• _WHAT THE EXERCISE ASKS_: Output all records below verbatim.

Dataset entries
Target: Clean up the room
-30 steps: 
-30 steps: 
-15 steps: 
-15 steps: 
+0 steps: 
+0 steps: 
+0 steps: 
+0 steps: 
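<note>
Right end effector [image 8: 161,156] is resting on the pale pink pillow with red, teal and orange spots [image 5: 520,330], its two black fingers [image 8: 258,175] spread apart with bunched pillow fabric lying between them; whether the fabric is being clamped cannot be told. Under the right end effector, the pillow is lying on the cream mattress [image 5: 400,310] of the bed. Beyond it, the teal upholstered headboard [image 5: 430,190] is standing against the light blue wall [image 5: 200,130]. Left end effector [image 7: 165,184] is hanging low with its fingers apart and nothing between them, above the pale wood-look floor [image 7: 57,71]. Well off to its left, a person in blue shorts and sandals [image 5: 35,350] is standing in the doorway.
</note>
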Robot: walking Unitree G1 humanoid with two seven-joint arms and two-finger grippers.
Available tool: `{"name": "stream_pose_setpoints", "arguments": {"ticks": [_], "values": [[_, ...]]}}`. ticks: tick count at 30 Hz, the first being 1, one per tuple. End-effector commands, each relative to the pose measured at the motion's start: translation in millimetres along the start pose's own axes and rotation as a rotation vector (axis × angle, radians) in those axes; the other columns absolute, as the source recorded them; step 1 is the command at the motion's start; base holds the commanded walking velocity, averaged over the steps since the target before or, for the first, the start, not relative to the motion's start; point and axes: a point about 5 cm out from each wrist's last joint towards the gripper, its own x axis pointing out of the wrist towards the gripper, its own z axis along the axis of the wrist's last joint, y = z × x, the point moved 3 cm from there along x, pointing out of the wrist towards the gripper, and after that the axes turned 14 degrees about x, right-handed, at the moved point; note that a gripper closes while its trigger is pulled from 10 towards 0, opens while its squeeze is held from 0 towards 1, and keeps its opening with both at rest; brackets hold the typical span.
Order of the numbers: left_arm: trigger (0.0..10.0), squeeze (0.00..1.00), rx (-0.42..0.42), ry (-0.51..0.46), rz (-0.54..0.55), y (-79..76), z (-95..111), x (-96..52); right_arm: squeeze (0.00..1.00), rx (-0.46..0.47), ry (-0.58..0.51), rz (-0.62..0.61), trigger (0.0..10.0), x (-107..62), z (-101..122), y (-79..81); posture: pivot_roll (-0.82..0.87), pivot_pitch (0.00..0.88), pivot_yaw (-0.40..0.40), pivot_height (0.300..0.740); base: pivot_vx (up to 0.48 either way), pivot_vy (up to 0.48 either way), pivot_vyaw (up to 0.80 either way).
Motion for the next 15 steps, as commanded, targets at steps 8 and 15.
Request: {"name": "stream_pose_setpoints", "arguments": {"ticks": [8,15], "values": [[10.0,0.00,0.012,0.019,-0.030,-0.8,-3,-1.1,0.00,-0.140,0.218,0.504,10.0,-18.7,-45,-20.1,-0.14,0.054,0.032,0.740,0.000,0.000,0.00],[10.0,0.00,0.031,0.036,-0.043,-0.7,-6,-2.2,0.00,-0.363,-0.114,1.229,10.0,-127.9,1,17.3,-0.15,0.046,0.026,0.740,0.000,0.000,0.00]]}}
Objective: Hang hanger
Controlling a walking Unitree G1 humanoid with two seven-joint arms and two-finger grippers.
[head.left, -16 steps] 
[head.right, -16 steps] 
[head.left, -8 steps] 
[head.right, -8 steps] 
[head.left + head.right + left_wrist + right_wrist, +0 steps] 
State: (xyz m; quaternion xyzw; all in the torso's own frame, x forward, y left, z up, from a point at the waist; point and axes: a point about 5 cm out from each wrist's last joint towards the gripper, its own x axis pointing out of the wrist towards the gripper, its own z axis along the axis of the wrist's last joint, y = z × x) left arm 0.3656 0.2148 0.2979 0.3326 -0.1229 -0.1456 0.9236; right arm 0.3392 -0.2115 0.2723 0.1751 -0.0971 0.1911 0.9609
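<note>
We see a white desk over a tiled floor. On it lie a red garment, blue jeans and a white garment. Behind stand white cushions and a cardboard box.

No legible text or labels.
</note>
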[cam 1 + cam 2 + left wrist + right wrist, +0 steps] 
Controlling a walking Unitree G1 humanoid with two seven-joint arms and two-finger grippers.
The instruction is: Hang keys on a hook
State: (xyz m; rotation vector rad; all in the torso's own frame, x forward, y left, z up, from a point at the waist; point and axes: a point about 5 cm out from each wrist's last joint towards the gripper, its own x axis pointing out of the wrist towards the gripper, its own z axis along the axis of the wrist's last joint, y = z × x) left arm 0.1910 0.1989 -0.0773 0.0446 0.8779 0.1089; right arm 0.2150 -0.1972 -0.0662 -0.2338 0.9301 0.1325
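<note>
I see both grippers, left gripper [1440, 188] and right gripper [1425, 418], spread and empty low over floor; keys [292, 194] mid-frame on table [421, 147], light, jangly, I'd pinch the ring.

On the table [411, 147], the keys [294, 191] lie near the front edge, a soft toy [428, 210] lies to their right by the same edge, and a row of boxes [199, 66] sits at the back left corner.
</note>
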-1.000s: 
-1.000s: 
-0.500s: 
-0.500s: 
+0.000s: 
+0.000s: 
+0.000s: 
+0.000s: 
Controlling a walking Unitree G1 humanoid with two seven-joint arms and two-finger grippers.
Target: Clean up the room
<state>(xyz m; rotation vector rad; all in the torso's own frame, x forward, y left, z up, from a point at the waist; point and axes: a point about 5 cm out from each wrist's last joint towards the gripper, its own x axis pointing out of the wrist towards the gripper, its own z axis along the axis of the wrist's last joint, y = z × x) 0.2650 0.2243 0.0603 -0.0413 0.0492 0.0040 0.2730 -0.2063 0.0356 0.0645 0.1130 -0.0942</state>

• _TASK SOLUTION_:
Target: Clean up the room
-30 steps: 
-30 steps: 
-15 steps: 
-15 steps: 
+0 steps: 
+0 steps: 
+0 steps: 
+0 steps: 
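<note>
Right end effector [image 8: 161,156] is resting on the pale pink pillow with red, teal and orange spots [image 5: 520,330], its two black fingers [image 8: 258,175] spread apart with bunched pillow fabric lying between them; whether the fabric is being clamped cannot be told. Under the right end effector, the pillow is lying on the cream mattress [image 5: 400,310] of the bed. Beyond it, the teal upholstered headboard [image 5: 430,190] is standing against the light blue wall [image 5: 200,130]. Left end effector [image 7: 165,184] is hanging low with its fingers apart and nothing between them, above the pale wood-look floor [image 7: 57,71]. Well off to its left, a person in blue shorts and sandals [image 5: 35,350] is standing in the doorway.
</note>
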Robot: walking Unitree G1 humanoid with two seven-joint arms and two-finger grippers.
Available tool: `{"name": "stream_pose_setpoints", "arguments": {"ticks": [_], "values": [[_, ...]]}}`. ticks: tick count at 30 Hz, the first being 1, one per tuple. End-effector commands, each relative to the pose measured at the motion's start: translation in millimetres along the start pose's own axes and rotation as a rotation vector (axis × angle, radians) in those axes; the other columns absolute, as the source recorded them; step 1 is the command at the motion's start; base holds the commanded walking velocity, averaged over the steps since the target before or, for the first, the start, not relative to the motion's start; point and axes: a point about 5 cm out from each wrist's last joint towards the gripper, its own x axis pointing out of the wrist towards the gripper, its own z axis along the axis of the wrist's last joint, y = z × x, the point moved 3 cm from there along x, pointing out of the wrist towards the gripper, and after that the axes turned 14 degrees about x, right-handed, at the moved point; note that a gripper closes while its trigger is pulled from 10 towards 0, opens while its squeeze is held from 0 towards 1, and keeps its opening with both at rest; brackets hold the typical span.
Order of the numbers: left_arm: trigger (0.0..10.0), squeeze (0.00..1.00), rx (-0.42..0.42), ry (-0.51..0.46), rz (-0.54..0.55), y (-79..76), z (-95..111), x (-96..52); right_arm: squeeze (0.00..1.00), rx (-0.46..0.47), ry (-0.58..0.51), rz (-0.62..0.61), trigger (0.0..10.0), x (-107..62), z (-101..122), y (-79..81); posture: pivot_roll (-0.82..0.87), pivot_pitch (0.00..0.88), pivot_yaw (-0.40..0.40), pivot_height (0.300..0.740); base: pivot_vx (up to 0.48 either way), pivot_vy (up to 0.48 either way), pivot_vyaw (up to 0.80 either way).
Motion for the next 15 steps, as commanded, targets at steps 8 and 15.
Request: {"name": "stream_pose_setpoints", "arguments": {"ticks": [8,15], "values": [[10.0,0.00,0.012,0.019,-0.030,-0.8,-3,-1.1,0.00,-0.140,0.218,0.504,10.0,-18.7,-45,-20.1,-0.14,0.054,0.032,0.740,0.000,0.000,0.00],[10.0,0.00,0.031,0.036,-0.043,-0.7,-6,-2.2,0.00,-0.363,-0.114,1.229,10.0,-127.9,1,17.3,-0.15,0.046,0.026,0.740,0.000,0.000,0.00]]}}
Objective: Hang hanger
Controlling a walking Unitree G1 humanoid with two seven-joint arms and two-finger grippers.
[head.left, -16 steps] 
[head.right, -16 steps] 
[head.left, -8 steps] 
[head.right, -8 steps] 
[head.left + head.right + left_wrist + right_wrist, +0 steps] 
State: (xyz m; quaternion xyzw; all in the torso's own frame, x forward, y left, z up, from a point at the waist; point and axes: a point about 5 cm out from each wrist's last joint towards the gripper, its own x axis pointing out of the wrist towards the gripper, its own z axis along the axis of the wrist's last joint, y = z × x) left arm 0.3656 0.2148 0.2979 0.3326 -0.1229 -0.1456 0.9236; right arm 0.3392 -0.2115 0.2723 0.1751 -0.0971 0.1911 0.9609
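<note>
We see a white desk over a tiled floor. On it lie a red garment, blue jeans and a white garment. Behind stand white cushions and a cardboard box.

No legible text or labels.
</note>
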[cam 1 + cam 2 + left wrist + right wrist, +0 steps] 
Controlling a walking Unitree G1 humanoid with two seven-joint arms and two-finger grippers.
The instruction is: Hang keys on a hook
State: (xyz m; rotation vector rad; all in the torso's own frame, x forward, y left, z up, from a point at the waist; point and axes: a point about 5 cm out from each wrist's last joint towards the gripper, its own x axis pointing out of the wrist towards the gripper, its own z axis along the axis of the wrist's last joint, y = z × x) left arm 0.1910 0.1989 -0.0773 0.0446 0.8779 0.1089; right arm 0.2150 -0.1972 -0.0662 -0.2338 0.9301 0.1325
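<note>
I see both grippers, left gripper [1440, 188] and right gripper [1425, 418], spread and empty low over floor; keys [292, 194] mid-frame on table [421, 147], light, jangly, I'd pinch the ring.

On the table [411, 147], the keys [294, 191] lie near the front edge, a soft toy [428, 210] lies to their right by the same edge, and a row of boxes [199, 66] sits at the back left corner.
</note>
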-1.000s: 
-1.000s: 
-0.500s: 
-0.500s: 
+0.000s: 
+0.000s: 
+0.000s: 
+0.000s: 
Controlling a walking Unitree G1 humanoid with two seven-joint arms and two-finger grippers.
Target: Clean up the room
<state>(xyz m; rotation vector rad; all in the torso's own frame, x forward, y left, z up, from a point at the waist; point and axes: a point about 5 cm out from each wrist's last joint towards the gripper, its own x axis pointing out of the wrist towards the gripper, its own z axis along the axis of the wrist's last joint, y = z × x) 0.2650 0.2243 0.0603 -0.0413 0.0492 0.0040 0.2730 -0.2063 0.0356 0.0645 0.1130 -0.0942</state>

Nothing remains to be done in this exercise.